Records to use: Begin

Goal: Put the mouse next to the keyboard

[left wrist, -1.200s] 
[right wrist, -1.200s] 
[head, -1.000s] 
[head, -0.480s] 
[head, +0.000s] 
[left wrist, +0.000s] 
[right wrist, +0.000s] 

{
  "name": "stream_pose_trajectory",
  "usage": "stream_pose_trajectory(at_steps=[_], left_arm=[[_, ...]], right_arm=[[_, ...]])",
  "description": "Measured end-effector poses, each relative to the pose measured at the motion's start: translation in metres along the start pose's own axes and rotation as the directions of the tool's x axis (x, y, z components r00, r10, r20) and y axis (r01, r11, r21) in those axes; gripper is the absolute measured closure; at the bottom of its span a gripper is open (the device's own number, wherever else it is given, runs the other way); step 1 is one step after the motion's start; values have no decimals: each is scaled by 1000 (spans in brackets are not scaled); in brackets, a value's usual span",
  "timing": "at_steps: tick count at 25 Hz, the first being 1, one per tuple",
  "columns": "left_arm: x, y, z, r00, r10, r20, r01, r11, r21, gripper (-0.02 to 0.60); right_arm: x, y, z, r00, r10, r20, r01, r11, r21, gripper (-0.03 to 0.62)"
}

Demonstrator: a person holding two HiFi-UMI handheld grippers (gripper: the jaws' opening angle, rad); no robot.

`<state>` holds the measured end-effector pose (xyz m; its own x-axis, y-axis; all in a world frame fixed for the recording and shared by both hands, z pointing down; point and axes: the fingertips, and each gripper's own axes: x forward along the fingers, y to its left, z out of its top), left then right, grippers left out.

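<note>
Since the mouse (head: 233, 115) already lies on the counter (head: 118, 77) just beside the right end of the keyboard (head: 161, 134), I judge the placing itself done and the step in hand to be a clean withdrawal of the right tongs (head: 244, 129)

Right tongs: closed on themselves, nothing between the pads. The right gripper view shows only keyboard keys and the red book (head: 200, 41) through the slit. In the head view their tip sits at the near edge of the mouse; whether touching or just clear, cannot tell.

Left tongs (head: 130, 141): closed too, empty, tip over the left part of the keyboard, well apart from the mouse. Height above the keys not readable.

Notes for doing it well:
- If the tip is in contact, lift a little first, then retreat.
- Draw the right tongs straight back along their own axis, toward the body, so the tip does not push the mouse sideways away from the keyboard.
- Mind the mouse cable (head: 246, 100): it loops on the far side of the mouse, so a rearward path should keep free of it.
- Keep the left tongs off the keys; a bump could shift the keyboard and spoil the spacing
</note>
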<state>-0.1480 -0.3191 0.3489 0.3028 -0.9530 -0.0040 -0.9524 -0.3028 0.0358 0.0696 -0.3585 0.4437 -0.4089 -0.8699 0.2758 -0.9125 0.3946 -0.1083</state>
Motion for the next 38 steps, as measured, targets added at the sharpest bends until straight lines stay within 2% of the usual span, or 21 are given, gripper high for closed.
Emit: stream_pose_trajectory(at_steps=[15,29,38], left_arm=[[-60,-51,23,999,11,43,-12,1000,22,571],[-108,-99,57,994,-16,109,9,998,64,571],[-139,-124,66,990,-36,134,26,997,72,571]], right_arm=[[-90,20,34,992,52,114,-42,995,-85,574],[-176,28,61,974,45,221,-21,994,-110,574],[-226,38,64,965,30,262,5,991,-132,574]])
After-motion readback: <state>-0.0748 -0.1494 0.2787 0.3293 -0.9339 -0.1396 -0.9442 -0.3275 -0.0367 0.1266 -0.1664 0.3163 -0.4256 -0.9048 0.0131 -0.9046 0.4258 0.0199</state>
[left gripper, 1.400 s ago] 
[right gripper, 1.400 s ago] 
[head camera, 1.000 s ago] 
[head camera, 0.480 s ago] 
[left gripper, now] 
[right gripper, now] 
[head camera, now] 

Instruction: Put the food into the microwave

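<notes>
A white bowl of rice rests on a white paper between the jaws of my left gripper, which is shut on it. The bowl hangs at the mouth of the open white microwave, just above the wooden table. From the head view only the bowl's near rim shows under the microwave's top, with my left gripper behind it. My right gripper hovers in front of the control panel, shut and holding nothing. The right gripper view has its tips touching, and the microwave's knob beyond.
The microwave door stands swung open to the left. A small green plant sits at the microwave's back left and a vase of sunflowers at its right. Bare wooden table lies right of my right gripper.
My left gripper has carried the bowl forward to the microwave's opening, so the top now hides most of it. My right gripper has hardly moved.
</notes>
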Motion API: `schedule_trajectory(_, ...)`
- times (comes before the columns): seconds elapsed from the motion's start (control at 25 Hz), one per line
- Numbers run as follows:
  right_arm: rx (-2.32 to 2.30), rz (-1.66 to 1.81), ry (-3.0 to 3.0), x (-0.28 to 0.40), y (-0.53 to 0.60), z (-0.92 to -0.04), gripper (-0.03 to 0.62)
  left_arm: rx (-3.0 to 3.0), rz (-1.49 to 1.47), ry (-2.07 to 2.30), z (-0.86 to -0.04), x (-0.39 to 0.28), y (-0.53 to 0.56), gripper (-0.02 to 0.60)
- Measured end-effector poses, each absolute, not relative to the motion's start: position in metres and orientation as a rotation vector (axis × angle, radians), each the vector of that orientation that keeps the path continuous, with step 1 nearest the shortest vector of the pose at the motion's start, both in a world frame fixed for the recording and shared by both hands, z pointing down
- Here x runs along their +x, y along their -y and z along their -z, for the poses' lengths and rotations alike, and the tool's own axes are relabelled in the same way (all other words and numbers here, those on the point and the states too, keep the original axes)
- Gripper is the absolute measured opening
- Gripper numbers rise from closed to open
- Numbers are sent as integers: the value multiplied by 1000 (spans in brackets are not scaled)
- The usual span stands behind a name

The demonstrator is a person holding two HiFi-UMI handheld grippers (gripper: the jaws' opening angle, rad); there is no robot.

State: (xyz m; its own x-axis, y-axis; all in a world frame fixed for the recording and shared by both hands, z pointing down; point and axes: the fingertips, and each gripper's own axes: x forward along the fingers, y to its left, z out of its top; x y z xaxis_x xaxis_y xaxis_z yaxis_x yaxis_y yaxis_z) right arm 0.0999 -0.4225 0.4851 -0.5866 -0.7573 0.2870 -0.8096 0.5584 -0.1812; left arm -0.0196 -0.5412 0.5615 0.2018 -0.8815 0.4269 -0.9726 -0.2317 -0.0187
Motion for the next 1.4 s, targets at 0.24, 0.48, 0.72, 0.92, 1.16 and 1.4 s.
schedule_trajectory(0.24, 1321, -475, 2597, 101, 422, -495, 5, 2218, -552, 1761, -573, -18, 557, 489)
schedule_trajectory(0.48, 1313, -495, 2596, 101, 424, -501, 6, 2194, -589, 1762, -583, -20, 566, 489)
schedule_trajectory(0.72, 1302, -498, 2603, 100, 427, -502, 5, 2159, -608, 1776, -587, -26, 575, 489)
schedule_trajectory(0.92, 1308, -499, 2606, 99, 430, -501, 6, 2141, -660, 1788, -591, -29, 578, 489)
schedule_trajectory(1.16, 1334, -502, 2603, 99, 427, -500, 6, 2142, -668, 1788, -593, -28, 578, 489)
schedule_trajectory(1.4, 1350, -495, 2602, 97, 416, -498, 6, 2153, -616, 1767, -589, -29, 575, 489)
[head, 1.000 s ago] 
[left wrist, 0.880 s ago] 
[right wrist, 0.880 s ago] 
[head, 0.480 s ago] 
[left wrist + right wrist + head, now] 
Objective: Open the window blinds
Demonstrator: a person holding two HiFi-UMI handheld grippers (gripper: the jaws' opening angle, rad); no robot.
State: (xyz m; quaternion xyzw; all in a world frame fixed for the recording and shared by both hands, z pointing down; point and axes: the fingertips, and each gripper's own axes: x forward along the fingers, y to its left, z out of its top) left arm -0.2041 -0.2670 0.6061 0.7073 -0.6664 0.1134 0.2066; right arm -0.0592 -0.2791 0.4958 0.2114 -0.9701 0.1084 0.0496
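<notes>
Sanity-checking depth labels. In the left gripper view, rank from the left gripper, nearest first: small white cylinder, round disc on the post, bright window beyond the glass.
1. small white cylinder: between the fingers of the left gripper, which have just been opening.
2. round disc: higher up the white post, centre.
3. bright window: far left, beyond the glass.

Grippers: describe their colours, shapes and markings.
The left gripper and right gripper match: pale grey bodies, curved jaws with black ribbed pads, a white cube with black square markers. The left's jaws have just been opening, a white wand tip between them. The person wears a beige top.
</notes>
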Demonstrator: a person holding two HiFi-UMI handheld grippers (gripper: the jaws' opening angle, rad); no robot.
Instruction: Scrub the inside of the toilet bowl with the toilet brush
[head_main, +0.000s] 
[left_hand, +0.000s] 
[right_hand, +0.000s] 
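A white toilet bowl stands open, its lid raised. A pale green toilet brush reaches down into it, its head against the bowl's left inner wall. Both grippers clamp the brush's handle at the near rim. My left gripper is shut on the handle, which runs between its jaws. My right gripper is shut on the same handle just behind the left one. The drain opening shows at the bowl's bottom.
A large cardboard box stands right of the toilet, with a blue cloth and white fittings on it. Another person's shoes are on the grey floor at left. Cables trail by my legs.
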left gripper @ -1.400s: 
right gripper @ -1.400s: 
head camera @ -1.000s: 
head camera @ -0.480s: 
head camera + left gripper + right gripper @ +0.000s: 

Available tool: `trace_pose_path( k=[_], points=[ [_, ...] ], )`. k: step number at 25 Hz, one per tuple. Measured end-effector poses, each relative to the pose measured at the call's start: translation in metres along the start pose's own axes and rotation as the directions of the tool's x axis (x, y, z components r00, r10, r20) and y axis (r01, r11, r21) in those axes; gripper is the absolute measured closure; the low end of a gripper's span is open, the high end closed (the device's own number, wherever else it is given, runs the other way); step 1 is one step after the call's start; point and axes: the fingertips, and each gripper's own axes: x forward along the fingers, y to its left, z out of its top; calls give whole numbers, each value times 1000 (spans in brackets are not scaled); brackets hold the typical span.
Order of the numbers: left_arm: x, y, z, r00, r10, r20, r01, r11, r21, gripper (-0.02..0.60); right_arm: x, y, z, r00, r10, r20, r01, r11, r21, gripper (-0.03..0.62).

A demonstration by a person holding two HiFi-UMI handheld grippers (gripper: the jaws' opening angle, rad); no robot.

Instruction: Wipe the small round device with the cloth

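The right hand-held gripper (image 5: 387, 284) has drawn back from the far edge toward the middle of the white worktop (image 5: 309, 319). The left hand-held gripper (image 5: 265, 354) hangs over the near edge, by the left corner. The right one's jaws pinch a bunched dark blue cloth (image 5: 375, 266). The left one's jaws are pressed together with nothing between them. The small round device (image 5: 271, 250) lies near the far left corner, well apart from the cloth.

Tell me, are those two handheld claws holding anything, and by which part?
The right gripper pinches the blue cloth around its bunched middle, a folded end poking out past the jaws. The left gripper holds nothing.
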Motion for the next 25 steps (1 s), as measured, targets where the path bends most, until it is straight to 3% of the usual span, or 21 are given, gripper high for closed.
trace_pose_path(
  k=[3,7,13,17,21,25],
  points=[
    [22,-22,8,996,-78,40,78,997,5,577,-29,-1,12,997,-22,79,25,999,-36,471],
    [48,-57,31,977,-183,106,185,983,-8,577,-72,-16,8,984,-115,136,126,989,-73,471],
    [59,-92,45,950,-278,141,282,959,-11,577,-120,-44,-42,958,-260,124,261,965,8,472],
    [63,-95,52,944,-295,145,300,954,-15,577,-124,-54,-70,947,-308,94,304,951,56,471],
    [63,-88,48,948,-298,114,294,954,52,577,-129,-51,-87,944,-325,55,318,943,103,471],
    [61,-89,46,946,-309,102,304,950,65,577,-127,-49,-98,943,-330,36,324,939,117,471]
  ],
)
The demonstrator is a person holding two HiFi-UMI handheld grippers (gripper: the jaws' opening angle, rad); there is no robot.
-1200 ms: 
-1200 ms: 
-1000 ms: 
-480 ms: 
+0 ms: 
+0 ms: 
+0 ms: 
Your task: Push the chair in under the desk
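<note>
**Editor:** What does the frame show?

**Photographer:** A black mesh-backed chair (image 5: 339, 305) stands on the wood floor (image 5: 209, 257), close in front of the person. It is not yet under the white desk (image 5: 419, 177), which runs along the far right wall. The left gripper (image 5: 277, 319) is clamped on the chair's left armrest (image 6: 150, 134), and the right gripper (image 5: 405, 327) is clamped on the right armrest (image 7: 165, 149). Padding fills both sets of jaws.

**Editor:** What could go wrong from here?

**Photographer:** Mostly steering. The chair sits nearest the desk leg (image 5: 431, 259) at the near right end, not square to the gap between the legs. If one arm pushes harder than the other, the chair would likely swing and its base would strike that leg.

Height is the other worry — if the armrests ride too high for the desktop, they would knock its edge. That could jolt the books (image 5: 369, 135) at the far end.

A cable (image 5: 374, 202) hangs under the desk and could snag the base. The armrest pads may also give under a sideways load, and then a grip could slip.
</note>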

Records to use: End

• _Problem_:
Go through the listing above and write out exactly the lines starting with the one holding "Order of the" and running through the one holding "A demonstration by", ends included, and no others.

• _Reply_:
Order of the numbers: left_arm: x, y, z, r00, r10, r20, r01, r11, r21, gripper (-0.02..0.60); right_arm: x, y, z, r00, r10, r20, r01, r11, r21, gripper (-0.03..0.62).

A demonstration by a person holding two HiFi-UMI handheld grippers (gripper: the jaws' opening angle, rad); no robot.

This exercise requires no further answer.